28 марта, утро. Понемногу познаю себя… то бишь капитана Максимова. Для чего? Не знаю. Вероятно, помимо естественного любопытства — странно все-таки, к своей жизни, есть еще что-то. Что? Желание познать себя прошлого, чтобы не повторять грубых ошибок? Нет, вряд ли. Мы слишком разные. Мне даже неловко за своего капитана, уж больно непредсказуем, стихиен. Как только справлялась с таким Вера Васильевна? Чем держала? Своей кротостью, тишиной, то есть противоположностью?
И еще одна мысль не дает покоя. Два дня назад в медитации я увидел какого-то черного бородача, хмурого, даже, кажется, забитого; он все стучал молотком, тачал сапоги. А рядом женщина вертелась, фурия, злой дух, все орала и орала на мужа. Ребятишек вокруг — тьма. И все — их собственность, больше десятка. Бородач все постукивал молотком, напевал под нос, фурия все кричала. И жила та пара в прошлом веке в Италии, это мне было известно доподлинно. Я знал к тому же: сапожник и есть кэп Максимов в своем предыдущем воплощении, а крикливая жена его… Бог мой! — не кто иная, как Вера Васильевна, тоже, естественно, в прошлом.
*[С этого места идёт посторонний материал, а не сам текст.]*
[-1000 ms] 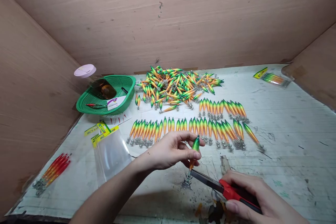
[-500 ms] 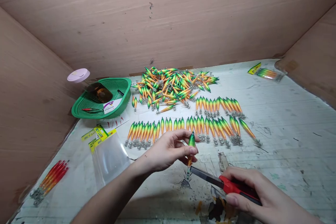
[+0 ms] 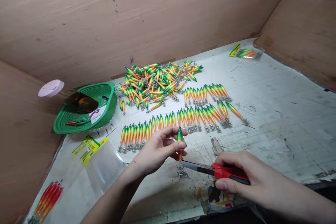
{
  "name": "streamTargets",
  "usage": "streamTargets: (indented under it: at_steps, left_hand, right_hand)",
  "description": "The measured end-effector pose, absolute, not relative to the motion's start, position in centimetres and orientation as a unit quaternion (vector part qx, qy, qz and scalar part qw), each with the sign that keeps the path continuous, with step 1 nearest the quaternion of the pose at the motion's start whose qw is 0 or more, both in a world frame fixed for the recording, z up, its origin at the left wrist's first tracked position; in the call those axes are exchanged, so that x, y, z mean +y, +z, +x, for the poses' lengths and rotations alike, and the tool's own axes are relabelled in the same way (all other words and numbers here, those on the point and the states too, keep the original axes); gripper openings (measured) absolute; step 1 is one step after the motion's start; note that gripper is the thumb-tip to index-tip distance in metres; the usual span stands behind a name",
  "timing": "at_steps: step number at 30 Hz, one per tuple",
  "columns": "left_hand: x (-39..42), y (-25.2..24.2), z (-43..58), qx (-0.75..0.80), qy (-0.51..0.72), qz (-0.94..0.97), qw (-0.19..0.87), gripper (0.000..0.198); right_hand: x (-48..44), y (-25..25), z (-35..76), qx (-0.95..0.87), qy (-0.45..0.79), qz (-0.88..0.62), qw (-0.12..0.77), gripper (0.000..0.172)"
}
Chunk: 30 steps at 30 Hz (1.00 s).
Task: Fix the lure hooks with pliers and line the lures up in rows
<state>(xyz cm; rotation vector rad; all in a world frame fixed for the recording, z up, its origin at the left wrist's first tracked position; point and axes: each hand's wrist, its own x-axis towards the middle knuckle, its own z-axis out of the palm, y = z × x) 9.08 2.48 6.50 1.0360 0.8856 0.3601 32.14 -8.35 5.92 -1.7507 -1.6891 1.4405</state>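
My left hand (image 3: 161, 145) pinches a squid jig (image 3: 180, 134) between thumb and fingers. The jig is green at the top and orange below, and it hangs upright with its crown of metal hooks (image 3: 180, 171) downward. In my right hand (image 3: 252, 176) is a red and black utility knife (image 3: 228, 172), gripped by the handle. Its blade points left, and the tip is at the jig's lower end, just above the hooks. Whether the edge touches the jig is too fine to tell. Behind my left hand, a row of similar jigs (image 3: 194, 114) lies side by side.
A heap of jigs (image 3: 157, 82) lies at the back, beside a shorter row (image 3: 195, 94). On the left are a green basket (image 3: 111, 101), clear packets with yellow labels (image 3: 105, 168) and red jigs (image 3: 48, 199). A packed set (image 3: 246, 54) lies far right. Board walls (image 3: 162, 14) enclose the table.
The camera view has tilted and shifted, so the whole scene sits differently. Both hands keep their grips, and the knife tip stays at the jig's lower end.
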Motion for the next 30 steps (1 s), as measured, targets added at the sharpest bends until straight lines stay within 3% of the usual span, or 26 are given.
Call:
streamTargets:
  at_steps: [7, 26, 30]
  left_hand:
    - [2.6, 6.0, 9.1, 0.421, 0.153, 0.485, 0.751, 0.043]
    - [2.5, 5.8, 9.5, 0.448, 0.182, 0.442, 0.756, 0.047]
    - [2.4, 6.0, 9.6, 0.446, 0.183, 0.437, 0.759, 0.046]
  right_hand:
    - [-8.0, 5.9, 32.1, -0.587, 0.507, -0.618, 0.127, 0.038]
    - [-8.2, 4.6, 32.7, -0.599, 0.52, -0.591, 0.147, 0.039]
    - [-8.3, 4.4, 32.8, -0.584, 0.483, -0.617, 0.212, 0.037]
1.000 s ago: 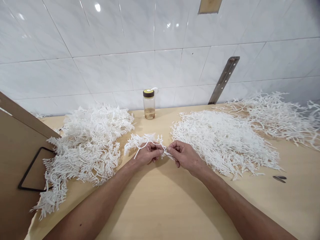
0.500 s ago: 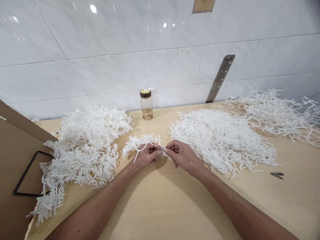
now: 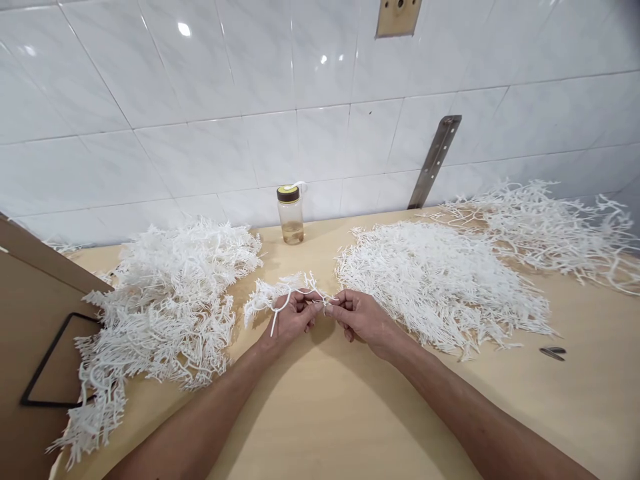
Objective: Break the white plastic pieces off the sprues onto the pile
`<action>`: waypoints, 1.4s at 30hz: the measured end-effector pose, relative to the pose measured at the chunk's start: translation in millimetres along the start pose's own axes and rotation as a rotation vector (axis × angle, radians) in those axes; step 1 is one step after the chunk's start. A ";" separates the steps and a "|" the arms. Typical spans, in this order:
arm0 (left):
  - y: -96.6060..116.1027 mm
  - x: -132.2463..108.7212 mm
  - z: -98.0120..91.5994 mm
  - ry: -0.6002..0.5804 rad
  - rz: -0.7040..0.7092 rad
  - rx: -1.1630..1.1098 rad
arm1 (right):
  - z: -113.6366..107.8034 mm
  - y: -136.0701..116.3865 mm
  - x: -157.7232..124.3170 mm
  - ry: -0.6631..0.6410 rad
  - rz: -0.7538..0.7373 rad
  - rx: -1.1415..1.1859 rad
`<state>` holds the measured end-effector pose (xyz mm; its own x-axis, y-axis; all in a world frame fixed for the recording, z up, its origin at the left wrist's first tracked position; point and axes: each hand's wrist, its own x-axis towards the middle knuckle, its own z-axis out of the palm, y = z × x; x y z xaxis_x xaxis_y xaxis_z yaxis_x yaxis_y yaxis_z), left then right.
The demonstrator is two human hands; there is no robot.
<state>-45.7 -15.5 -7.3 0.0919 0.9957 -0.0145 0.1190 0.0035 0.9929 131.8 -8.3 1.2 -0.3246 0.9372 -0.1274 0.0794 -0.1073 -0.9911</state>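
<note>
My left hand (image 3: 293,319) is closed around a white branching plastic sprig (image 3: 267,293), whose bare stem curves over the back of the hand and whose feathery end sticks out to the left. Close by, my right hand (image 3: 361,317) pinches at the sprig's stem end between thumb and forefinger; the small bit in that pinch is partly hidden. Both hands hover just over the table, fingertips nearly touching. A big heap of white sprigs (image 3: 170,300) lies left of my hands, and a flatter pile of white sprigs (image 3: 440,280) lies to the right.
A clear bottle (image 3: 291,217) with a dark lid stands near the tiled wall. Loose branching white stems (image 3: 555,223) spread at the far right. Small metal snips (image 3: 553,353) lie on the table (image 3: 320,413). A brown box (image 3: 35,333) with a black handle stands left. A metal bracket (image 3: 435,162) leans at the wall.
The camera view has tilted slightly, shifting the scene a little. Both hands keep their pinch on the sprig, with the fingers moved only slightly.
</note>
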 end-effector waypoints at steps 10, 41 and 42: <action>10.7 0.3 6.3 -0.010 0.034 0.104 | -2.1 -10.9 -6.3 0.143 -0.093 -0.200; 18.1 -7.7 7.2 0.045 0.103 0.075 | -8.3 -0.8 -3.9 0.007 -0.074 -0.273; 17.7 -8.1 7.3 0.044 0.105 0.104 | -8.2 -0.7 -4.1 0.009 -0.076 -0.271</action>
<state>-37.2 -24.2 9.6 0.0663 0.9932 0.0959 0.2135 -0.1080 0.9710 140.8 -9.3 2.7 -0.3310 0.9422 -0.0514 0.3050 0.0553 -0.9507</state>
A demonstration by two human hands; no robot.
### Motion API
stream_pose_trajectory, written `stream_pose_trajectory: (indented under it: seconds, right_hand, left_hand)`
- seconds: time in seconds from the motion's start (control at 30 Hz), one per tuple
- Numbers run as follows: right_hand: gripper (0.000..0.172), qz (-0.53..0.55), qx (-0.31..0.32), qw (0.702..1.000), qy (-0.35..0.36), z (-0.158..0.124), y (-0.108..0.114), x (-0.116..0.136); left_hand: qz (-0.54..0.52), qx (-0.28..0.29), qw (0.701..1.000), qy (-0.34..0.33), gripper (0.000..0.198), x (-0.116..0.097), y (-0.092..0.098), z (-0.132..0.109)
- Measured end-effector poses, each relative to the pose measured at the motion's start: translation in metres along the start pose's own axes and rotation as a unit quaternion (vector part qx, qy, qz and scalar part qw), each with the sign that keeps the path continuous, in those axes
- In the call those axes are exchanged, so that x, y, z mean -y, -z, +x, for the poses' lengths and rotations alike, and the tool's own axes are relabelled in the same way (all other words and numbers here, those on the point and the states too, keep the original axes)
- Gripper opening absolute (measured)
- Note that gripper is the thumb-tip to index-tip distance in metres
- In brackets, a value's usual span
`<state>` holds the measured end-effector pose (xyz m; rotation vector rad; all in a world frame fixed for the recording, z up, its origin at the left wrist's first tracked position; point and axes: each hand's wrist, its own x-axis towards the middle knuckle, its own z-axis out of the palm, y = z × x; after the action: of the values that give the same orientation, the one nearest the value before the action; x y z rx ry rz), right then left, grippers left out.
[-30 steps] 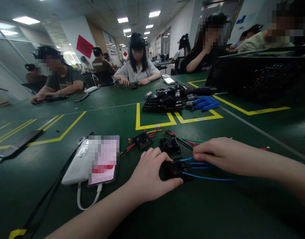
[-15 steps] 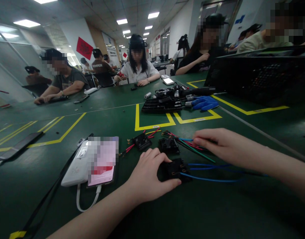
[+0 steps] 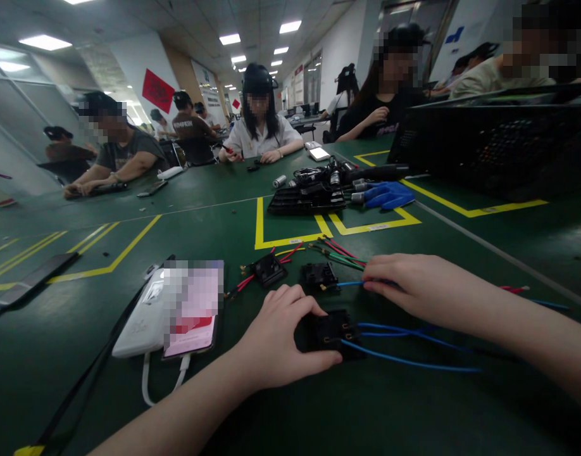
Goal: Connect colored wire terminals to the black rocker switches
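My left hand rests on the green table and holds a flat black plastic block with small brass contacts, thumb on its near side and index finger on the far side. Several blue wires run out of this block to the right. My right hand pinches a loose blue wire between thumb and fingers, its bared end pointing left. Just left of that end lies a second black block. Red and green wires lie partly under my right hand. A third black block sits farther left among short red wires.
A white power bank is cabled to a phone on my left. Farther back lie black parts and a blue glove near yellow tape. A large black case stands at right. Several people sit around the table.
My right hand has lowered slightly and moved left with the blue wire, bringing its end toward the second black block. My left hand keeps its hold.
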<state>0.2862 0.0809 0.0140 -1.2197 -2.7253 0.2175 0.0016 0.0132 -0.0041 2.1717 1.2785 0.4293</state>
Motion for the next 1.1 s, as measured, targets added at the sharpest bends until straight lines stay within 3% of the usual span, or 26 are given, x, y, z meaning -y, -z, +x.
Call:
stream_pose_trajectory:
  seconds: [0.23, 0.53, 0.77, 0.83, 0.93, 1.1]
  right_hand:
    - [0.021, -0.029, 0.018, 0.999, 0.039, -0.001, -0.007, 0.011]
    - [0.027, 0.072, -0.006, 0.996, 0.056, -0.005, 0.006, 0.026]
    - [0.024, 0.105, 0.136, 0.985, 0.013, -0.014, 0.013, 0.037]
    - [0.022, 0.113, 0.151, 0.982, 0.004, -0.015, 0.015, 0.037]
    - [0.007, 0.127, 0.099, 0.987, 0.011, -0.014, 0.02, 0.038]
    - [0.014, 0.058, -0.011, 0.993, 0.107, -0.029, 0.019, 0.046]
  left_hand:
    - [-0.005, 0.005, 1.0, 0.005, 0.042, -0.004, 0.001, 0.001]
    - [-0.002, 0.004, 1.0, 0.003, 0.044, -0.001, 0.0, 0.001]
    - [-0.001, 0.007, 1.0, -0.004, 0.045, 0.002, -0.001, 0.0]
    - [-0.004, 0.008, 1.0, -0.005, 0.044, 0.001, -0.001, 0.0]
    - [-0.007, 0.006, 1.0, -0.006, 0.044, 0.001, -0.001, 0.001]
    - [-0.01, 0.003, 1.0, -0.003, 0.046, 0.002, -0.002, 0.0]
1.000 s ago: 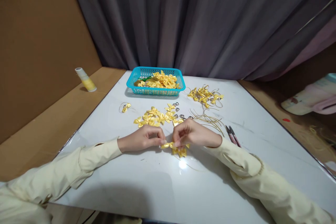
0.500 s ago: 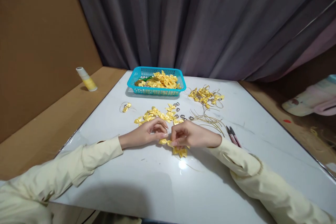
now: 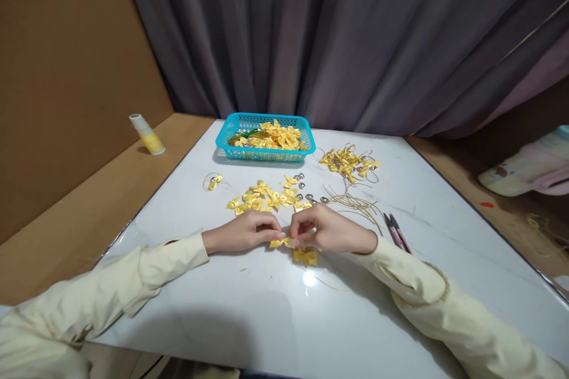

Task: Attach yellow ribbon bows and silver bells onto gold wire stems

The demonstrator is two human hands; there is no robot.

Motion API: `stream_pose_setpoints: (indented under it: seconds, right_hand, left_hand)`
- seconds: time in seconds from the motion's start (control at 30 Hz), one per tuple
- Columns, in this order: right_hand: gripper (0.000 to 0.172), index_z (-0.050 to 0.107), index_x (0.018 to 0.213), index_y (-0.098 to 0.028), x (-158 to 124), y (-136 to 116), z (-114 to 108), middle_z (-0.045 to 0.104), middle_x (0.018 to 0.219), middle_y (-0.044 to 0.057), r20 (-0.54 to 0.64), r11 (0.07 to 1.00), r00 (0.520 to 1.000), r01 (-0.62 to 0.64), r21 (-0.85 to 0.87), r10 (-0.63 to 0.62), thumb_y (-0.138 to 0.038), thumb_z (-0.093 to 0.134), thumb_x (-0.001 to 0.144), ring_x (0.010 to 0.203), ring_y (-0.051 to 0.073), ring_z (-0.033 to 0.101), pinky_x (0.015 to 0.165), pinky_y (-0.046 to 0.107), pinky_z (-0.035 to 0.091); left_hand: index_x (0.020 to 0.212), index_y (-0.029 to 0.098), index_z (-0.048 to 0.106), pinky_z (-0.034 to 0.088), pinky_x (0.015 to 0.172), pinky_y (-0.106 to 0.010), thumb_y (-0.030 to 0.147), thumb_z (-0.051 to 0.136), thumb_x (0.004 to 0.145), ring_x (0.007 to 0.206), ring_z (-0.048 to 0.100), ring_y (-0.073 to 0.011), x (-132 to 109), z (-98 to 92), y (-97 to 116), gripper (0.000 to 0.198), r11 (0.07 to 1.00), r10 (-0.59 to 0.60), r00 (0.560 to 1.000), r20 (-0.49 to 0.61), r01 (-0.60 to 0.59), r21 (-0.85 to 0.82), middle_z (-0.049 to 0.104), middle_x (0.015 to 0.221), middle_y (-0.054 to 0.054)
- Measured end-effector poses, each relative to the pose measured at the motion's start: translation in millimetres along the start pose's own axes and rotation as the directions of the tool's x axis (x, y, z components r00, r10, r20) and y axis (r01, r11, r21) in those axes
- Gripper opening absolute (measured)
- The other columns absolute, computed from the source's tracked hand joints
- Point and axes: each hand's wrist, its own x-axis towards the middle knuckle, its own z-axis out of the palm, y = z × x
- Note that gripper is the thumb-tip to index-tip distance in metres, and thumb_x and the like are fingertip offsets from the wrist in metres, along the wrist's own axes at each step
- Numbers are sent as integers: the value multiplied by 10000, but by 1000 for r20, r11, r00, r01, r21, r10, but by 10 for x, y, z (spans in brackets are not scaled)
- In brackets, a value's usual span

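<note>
A small yellow satin ribbon bow [image 3: 278, 243] is between my hands, just above the white table. My right hand [image 3: 334, 231] pinches this bow at its right end. The thumb and forefinger of my left hand [image 3: 244, 231] press together at its upper edge; whatever is between those fingertips is too small to make out. Below my right fingers lies a second yellow bow [image 3: 305, 257], and a thin cord [image 3: 331, 285] trails from there over the table. Loose bows [image 3: 258, 194] lie just beyond my hands, with several silvery beads [image 3: 309, 197] beside them.
A blue basket [image 3: 265, 157] of bows stands at the back. Right of it lies a pile of corded bows [image 3: 349, 161], with loose gold cords [image 3: 360, 204] and dark-tipped snips [image 3: 397, 233] nearer. A single looped bow [image 3: 215, 182] is on the left, a small bottle [image 3: 148, 135] farther out.
My left fingers have closed together and the fingertips moved slightly down and right along the bow's edge. My right hand has barely moved, still pinching the bow.
</note>
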Motion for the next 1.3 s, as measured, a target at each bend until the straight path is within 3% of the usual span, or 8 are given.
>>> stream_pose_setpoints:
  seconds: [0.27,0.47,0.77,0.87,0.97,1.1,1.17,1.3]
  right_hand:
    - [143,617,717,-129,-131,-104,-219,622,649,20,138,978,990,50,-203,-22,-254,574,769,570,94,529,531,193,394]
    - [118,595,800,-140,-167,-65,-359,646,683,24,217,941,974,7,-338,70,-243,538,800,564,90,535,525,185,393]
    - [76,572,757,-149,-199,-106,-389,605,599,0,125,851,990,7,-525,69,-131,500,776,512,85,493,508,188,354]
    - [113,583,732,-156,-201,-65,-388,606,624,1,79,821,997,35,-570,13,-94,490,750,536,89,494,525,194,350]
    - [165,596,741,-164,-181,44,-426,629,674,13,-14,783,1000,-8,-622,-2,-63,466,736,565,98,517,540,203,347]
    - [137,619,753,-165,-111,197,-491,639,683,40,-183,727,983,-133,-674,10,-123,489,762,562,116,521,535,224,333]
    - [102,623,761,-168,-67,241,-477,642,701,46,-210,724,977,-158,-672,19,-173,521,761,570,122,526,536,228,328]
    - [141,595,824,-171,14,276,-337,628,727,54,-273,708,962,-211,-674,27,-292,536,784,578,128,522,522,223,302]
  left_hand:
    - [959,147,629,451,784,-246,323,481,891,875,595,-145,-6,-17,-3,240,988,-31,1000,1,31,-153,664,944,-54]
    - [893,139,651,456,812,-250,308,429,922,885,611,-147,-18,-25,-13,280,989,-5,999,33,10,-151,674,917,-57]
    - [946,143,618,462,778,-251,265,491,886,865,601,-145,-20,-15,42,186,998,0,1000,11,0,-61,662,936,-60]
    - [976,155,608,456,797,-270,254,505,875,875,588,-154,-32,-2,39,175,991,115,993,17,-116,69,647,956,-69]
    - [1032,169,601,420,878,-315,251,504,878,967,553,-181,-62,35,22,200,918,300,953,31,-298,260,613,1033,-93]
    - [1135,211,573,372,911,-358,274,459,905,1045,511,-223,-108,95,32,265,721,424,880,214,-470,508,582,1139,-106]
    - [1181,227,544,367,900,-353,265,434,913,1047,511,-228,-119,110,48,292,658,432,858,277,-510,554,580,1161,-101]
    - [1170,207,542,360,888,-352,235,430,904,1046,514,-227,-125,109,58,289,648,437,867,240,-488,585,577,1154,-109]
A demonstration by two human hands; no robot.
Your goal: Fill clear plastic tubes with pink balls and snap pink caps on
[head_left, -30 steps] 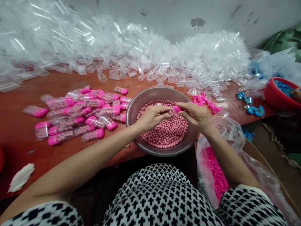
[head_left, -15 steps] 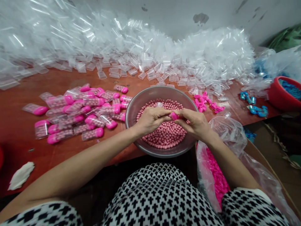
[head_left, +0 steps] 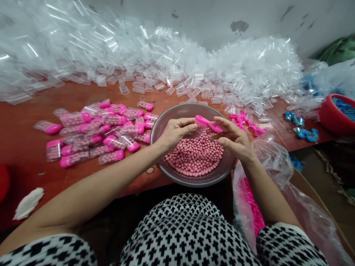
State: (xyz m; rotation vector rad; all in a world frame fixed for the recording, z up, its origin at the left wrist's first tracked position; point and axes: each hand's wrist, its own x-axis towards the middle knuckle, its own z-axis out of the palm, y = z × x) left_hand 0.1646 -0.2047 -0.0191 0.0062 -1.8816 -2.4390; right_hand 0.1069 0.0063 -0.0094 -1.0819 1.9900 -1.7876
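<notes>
My left hand (head_left: 180, 129) is closed around a small clear plastic container whose pink flip cap (head_left: 208, 123) is swung open, pointing right. The container's body is mostly hidden by my fingers. My right hand (head_left: 234, 136) is at the cap's right end, with fingers and thumb apart; whether a fingertip touches the cap I cannot tell. Both hands are above a grey bowl (head_left: 194, 181) of round pink beads (head_left: 195, 157).
Bead-filled containers with pink caps (head_left: 94, 129) are heaped left of the bowl. Clear empty containers (head_left: 177, 62) pile along the wall. Loose pink caps (head_left: 246, 122), blue pieces (head_left: 306, 133) and a red basin (head_left: 331, 116) are at right. A plastic bag (head_left: 273, 155) holds more pink pieces.
The pink cap, pinched between both hands earlier, now shows flipped open. My right hand has spread its fingers and drawn slightly right. The view has shifted a little.
</notes>
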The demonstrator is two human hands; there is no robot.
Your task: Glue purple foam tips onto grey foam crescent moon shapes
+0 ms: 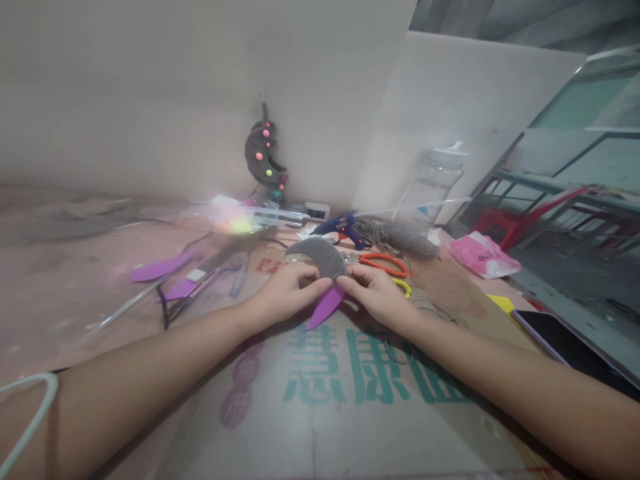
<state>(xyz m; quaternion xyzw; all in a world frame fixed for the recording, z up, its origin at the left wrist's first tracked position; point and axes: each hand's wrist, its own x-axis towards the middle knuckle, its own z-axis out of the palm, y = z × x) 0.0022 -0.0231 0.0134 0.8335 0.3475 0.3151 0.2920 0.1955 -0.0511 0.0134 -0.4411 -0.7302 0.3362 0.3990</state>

Выходит, они не одну жизнь вместе? То она буйная, а то он— почему? То детей нарожали — не прокормить, а то ни одного Господь не послал, в чем дело? Безусловно, все это карма, карма. Прочные, неразрубленные узлы… и тянутся отношения из одной жизни в другую, меняясь знаками. Это и есть нескончаемое “колесо сансары”. “Никто не принуждает жить и никто иной не заставляет вас умирать…”
P.S. Послушать иных… тот в прошлом Бетховен, а эта никак не меньше мятежной Жанны д'Арк или королевы Стюарт. Мне похвастаться, право, нечем, у меня линия простая: сапожник Джузеппе, мореход, младший научный сотрудник… Не ярко? Но зато какой-никакой прогресс. Правда, недавно выгнали с работы, теперь я на положении бродяги неизвестно в какой стране под странным названием СНГ.